[Activity] Transcribe the data as written, minus images.

↓

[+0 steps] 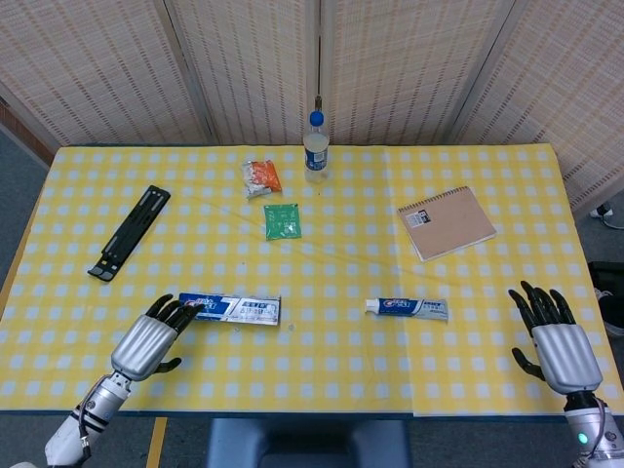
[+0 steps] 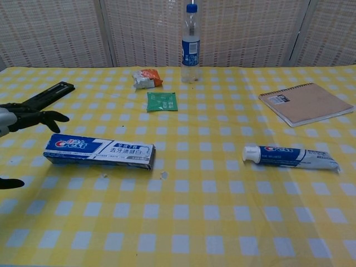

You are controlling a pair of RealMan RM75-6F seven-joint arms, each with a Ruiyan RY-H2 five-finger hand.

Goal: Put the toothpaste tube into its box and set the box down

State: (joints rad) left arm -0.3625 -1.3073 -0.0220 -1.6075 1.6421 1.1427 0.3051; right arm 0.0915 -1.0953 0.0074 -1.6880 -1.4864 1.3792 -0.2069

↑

[Response area]
[+0 steps] 
[+0 steps] 

You are controlling a pair of RealMan RM75-6F seven-joint arms, each with a Ruiyan RY-H2 five-finger hand.

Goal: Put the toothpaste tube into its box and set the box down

State: (joints rad) left arm -0.3625 -1.3073 -0.0220 -1.6075 1.6421 1.1427 0.3051; right arm 0.0915 -1.0953 0.0074 -1.6880 -1.4864 1.3792 -0.2069

The answer to this exercise has been fully stated.